# PROBLEM
Every line of the material is to be transcribed verbatim, with images omitted.

# SUPPLIED INFORMATION
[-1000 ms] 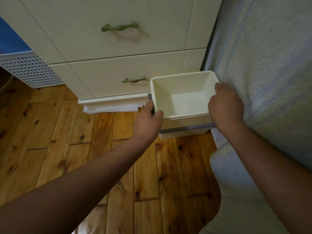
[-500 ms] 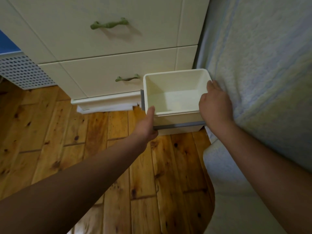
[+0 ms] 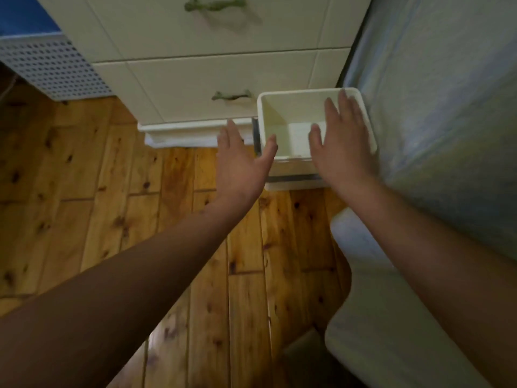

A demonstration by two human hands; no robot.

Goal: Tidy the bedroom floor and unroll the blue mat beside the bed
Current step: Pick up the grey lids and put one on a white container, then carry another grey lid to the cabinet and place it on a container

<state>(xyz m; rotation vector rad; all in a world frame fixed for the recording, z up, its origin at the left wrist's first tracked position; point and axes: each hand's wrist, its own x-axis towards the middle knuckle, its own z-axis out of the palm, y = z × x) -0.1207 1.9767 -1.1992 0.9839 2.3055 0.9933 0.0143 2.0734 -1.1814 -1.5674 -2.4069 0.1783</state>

# OUTPUT BELOW
[-1000 ms] 
[-500 ms] 
[+0 ms] 

A demonstration by two human hands; no robot.

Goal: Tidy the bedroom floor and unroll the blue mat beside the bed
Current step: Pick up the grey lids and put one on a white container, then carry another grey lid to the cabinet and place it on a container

<state>(xyz m; rotation vector rad; all in a world frame fixed for the recording, z up, its origin at the left wrist's first tracked position; point and axes: each hand's wrist, its own x-axis towards the middle knuckle, its own z-axis out of the palm, y = z × x) -0.1207 1.9767 -1.1992 0.9839 2.3055 0.9933 0.0143 2.0734 -1.1814 -1.5674 -2.4069 0.1783</state>

The output requires nothing else.